A drop in planning applications in the second half of 2022 and the return of competing spending decisions such as overseas holidays point to a reduced pipeline of improvements work and discretionary R&M projects for this year. This is partly offset by strong activity on energy efficiency retrofit and solar/PV work.

As a result, output is forecast to fall 9.0% in 2023 before a broader economic recovery that should drive output growth of 2.0% in 2024, the CPA predicts.

In infrastructure, forecast growth rates have been downgraded in the Spring Forecasts to 0.7% for 2023 and 1.2% for 2024, down from 2.4% and 2.5% respectively in the Winter Forecasts three months ago. Activity on regulated frameworks in water & sewerage, road works and railways provides sizeable activity, but growth in the sector tends to be driven by large projects, most recently by HS2, the Thames Tideway Tunnel and Hinkley Point C. Nonetheless, in the space of six months the UK government has gone from announcing it would bring forward 138 infrastructure projects to start by the end of this year to cancelling this and delaying HS2 Phase 2a and Euston station, the Lower Thames Crossing and other roads projects by two years in an attempt to reduce near-term government spending. HS2 Phase 2a is beyond the scope of the forecasts and previous forecasts had factored in delays and cost overruns on current phases, but the pause of work at Euston, for which preparatory work had begun, will adversely affect activity during the forecast period, the CPA says.

Construction Products Association head of construction research Rebecca Larkin said: “Despite the improvement in the outlook for the UK economy compared to six months ago, the headwinds of falling real incomes and interest rate rises remain.

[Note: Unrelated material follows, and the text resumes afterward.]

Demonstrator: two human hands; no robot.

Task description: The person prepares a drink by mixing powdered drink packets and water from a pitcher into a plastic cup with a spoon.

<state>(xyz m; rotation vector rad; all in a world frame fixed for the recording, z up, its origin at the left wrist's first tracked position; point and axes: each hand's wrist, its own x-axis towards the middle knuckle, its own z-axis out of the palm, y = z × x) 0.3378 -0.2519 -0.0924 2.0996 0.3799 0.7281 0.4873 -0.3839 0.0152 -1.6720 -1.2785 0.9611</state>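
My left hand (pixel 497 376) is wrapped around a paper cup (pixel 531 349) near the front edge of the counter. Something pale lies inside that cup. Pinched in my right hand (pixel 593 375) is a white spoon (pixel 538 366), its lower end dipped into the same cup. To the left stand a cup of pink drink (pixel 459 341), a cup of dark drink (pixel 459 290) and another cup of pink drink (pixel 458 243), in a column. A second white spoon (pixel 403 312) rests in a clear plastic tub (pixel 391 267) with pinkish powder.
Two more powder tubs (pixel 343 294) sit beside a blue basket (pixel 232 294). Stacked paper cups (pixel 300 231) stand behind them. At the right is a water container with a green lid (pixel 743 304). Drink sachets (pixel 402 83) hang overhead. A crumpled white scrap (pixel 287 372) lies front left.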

For construction, the most acute effects of this will be felt in the two largest sectors of activity and those that are most exposed to a slowdown in discretionary household spending: private housing and private housing RM&I. The sharp falls that are forecast for housing in 2023 mean that overall, a construction recession will be unavoidable. However, it is important to emphasise that the starting point is a record-high level of activity and the 6.4% contraction expected is smaller than during the construction recessions of 2008/09, 2012 and 2020.

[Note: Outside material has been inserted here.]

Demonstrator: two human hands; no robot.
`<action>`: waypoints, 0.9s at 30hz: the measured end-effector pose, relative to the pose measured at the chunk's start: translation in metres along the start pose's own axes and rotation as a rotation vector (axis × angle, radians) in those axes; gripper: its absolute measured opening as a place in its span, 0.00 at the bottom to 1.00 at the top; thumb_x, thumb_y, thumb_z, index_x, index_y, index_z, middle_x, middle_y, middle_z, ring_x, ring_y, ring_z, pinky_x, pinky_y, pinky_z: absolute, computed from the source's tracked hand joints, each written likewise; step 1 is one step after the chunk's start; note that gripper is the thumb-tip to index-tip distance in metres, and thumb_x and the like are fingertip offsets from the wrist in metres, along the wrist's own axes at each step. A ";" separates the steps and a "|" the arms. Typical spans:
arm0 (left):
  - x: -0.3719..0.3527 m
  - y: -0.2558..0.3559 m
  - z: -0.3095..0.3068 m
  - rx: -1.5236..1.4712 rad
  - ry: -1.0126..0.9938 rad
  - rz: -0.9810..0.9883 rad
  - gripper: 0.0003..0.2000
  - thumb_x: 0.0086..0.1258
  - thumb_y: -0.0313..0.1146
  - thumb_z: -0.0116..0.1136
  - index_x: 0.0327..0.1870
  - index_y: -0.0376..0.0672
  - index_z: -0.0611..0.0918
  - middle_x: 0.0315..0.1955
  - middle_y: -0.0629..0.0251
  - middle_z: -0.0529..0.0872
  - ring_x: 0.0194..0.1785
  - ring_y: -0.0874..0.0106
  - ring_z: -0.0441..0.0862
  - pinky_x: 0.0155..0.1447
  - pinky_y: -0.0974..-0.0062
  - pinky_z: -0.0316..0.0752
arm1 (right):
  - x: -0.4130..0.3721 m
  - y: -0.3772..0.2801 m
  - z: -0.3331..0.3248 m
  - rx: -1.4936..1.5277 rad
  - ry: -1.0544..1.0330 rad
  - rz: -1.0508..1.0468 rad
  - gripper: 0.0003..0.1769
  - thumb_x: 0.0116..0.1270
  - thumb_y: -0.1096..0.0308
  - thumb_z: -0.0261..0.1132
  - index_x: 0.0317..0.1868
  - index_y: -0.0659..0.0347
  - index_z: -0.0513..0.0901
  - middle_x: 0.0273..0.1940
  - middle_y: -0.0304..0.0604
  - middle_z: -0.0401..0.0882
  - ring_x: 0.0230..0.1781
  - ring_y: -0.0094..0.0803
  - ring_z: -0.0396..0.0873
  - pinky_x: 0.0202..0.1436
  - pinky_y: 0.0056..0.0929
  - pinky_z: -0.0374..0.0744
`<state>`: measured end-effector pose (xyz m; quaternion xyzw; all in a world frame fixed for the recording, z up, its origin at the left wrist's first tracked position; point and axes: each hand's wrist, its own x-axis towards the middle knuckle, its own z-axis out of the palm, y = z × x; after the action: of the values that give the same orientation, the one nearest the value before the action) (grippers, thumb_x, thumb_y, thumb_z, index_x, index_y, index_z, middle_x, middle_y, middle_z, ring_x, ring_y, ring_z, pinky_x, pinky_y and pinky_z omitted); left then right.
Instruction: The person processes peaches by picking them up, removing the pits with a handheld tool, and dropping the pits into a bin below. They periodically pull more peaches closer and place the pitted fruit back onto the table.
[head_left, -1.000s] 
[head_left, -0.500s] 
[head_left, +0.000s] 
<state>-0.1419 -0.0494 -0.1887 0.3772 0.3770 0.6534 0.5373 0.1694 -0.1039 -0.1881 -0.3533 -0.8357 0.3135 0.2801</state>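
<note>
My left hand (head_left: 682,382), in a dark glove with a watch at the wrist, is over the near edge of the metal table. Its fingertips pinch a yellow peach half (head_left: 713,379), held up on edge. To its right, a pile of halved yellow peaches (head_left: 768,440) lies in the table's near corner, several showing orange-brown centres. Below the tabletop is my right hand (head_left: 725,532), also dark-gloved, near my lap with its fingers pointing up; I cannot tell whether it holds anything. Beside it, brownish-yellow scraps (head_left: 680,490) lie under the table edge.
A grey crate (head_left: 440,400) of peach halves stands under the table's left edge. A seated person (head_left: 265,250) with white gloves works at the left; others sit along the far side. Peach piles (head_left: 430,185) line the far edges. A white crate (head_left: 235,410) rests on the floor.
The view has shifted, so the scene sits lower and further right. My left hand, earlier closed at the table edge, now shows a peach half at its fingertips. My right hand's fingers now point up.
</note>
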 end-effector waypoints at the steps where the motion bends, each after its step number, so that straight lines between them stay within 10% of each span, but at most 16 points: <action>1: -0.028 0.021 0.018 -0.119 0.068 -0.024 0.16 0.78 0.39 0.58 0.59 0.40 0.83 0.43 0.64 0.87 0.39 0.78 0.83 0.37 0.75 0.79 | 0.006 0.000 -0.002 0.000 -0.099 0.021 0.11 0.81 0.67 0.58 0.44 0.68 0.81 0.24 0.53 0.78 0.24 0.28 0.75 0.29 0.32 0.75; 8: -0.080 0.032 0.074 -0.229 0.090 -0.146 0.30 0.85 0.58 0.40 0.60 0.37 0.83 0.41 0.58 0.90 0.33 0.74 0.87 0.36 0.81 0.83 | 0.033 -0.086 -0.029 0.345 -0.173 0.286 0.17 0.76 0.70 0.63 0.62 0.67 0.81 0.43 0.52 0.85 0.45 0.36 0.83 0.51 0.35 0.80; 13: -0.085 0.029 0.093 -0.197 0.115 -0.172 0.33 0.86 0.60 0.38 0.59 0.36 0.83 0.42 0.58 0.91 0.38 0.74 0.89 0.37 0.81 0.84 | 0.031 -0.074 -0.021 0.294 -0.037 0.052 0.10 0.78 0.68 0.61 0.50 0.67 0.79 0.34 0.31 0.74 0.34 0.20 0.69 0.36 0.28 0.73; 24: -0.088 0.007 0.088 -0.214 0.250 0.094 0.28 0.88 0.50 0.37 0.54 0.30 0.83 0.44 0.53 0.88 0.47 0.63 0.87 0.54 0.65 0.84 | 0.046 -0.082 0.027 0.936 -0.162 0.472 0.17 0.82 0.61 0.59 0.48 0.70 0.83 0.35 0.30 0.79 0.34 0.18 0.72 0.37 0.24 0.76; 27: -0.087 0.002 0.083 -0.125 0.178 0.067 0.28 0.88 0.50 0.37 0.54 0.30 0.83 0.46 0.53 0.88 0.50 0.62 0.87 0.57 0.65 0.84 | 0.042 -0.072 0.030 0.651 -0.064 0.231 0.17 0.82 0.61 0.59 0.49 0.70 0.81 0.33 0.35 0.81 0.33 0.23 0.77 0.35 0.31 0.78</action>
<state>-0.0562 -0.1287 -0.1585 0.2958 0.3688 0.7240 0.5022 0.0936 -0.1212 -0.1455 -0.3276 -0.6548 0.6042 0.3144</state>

“In previous years, infrastructure activity has helped cushion falls elsewhere, but recent government announcements delaying HS2 work at Euston station and on major roads schemes including the Lower Thames Crossing have weakened the near-term growth prospects for the third-largest sector of construction. Unlike the relatively fast bounce back that is expected in housing in 2024, the prospect of delays leading to even greater cost overruns on large infrastructure projects poses a risk to longer-term activity. This shines a light on the government’s decision to keep capital spending budgets unchanged in cash terms from 2024/25.”